▶ WORK ORDER
Using the material that follows, output exactly the lines from the one containing "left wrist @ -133" through the one containing "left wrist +", with both ends kept.
#### EXTRACTED MATERIAL
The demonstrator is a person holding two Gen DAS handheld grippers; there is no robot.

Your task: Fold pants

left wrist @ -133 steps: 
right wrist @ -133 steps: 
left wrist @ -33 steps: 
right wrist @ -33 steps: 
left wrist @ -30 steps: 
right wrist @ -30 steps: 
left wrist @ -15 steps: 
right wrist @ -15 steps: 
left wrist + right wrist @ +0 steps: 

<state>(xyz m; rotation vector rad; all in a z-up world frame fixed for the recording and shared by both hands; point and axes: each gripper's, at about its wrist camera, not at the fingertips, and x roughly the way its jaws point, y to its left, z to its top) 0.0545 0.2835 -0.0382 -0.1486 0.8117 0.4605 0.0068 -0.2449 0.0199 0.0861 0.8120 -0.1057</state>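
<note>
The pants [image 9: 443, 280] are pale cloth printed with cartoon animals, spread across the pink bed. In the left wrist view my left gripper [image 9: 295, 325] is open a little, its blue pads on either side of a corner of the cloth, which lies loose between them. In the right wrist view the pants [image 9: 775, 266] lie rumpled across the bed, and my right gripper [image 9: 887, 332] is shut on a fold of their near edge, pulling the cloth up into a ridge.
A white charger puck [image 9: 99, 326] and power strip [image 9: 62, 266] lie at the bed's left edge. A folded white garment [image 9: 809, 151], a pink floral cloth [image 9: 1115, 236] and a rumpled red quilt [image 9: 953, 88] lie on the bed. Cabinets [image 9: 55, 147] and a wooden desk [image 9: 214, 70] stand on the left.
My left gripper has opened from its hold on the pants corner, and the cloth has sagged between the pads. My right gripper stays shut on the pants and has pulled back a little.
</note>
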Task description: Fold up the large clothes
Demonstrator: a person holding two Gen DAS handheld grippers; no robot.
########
▶ SOLUTION
left wrist @ -133 steps: 
right wrist @ -133 steps: 
left wrist @ -33 steps: 
right wrist @ -33 steps: 
left wrist @ -30 steps: 
right wrist @ -30 steps: 
left wrist @ -15 steps: 
right wrist @ -15 steps: 
left wrist + right wrist @ +0 steps: 

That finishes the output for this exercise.